Partly, it’s a function of our rural roots. Not all conservatives hunt, shoot, fish, or farm, of course, but the principles are in our DNA: a deep sympathy with and understanding of nature, but untainted by metropolitan sentimentality. If you’re rearing livestock, it’s clearly in your interests to breed healthy, contented animals; if you’re running a shooting estate or maintaining a fishing river, again it matters that your quarry and its environment are sustainably managed. You love and respect your animals but you’re not squeamish about killing them for sport, population management or food.

Consider the matchlessly beautiful English landscape. The reason it looks that way is because it was made that way by generations of natural conservatives: stone walls and hedges – instead of cheaper wire – for jumping over on horseback; spinneys and copses to provide covert for game; lakes for wildfowl; oak-studded parkland for deer.

This is a key point so often missed by urban liberals and Greens. Except, perhaps, in the most remote wildernesses, there’s little natural about nature – and hasn’t been for millennia. Forests need thinning and replanting; those wondrously patterned Scottish grouse moors are created by burning sections of heather to create new shoots for the young grouse; predators such as foxes need culling. That’s why, as surveys have repeatedly shown, you find greater biodiversity on privately owned estates patrolled by gamekeepers than you do on land run by politically correct organisations like Europe’s largest wildlife charity, the Royal Society for the Protection of Birds.

Green environmental policy is crippled by a dogma originating in 1950s junk-science ecology that nature exists in a “steady state” and always finds its natural balance. You only have to leave your garden untended for a month to appreciate the fallacy of this. Weeds and pests proliferate.

Even those conservatives who believe that man-made climate change is a serious threat can surely agree with me that $1.5 trillion a year to reduce global warming by less than one fifth of a degree does not represent good value for money.

There’s a second, equally important – and related – reason why we conservatives make the best conservationists. That is the fact that temperamentally and ideologically we are disposed towards empiricism. We are suspicious of policies adopted just because they look good or make us feel all warm and fluffy inside. What we prefer instead is hard-headed – often tradition-sanctioned – evidence-based policies which actually work.

Perhaps nowhere is this more important than in the current debate on climate change. Conservatives have long been more sceptical on this issue than the Green liberal-Left because we have an instinctive aversion to fixing things that may not be broken. And an even greater reluctance to spend huge sums of taxpayers’ money on “solutions” which won’t make the blindest bit of difference anyway.

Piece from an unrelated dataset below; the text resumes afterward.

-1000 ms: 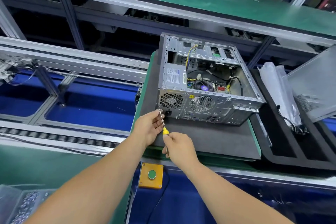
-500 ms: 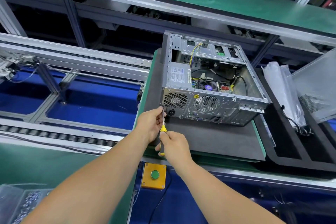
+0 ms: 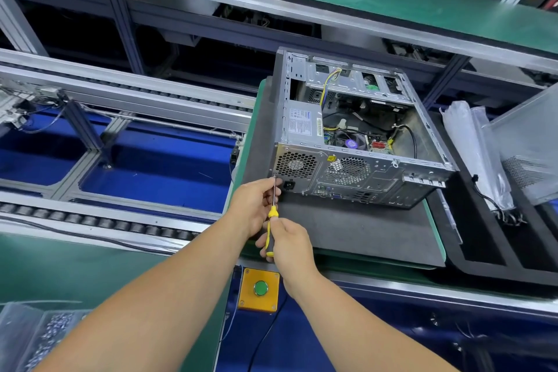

According to some estimates, the amount currently spent on “decarbonizing” the world economy in order to stave off “man-made global warming” is around $1.5 trillion per annum. That’s about the same amount that we spend every year on the global online shopping industry: an awful lot, in other words.

But is that climate money well spent? Not according to Bjorn Lomborg, the Danish statistician and author of The Skeptical Environmentalist. Last year, in the aftermath of the COP21 climate summit in Paris, he calculated what difference it would make if all the signatories to the Paris agreement stuck to their Intended Nationally Determined Contributions (INDCs) – that is, their voluntary carbon dioxide reduction targets.

On his most optimistic scenario, Lomborg calculated that the resultant effect would be a reduction in global warming, by the end of the century, of, wait for it... 0.17 C.

Even those conservatives who believe that man-made climate change is a serious threat can surely agree with me that $1.5 trillion a year to reduce global warming by less than one fifth of a degree does not represent good value for money.

Worse still, it distracts from more urgent and serious environmental problems like water depletion, unsustainable fishing practices, and deforestation. To repeat, it’s not that we conservatives don’t care about the environment – just that we’re sufficiently hard-headed to understand that scarce resources need to be deployed carefully, not squandered willy-nilly.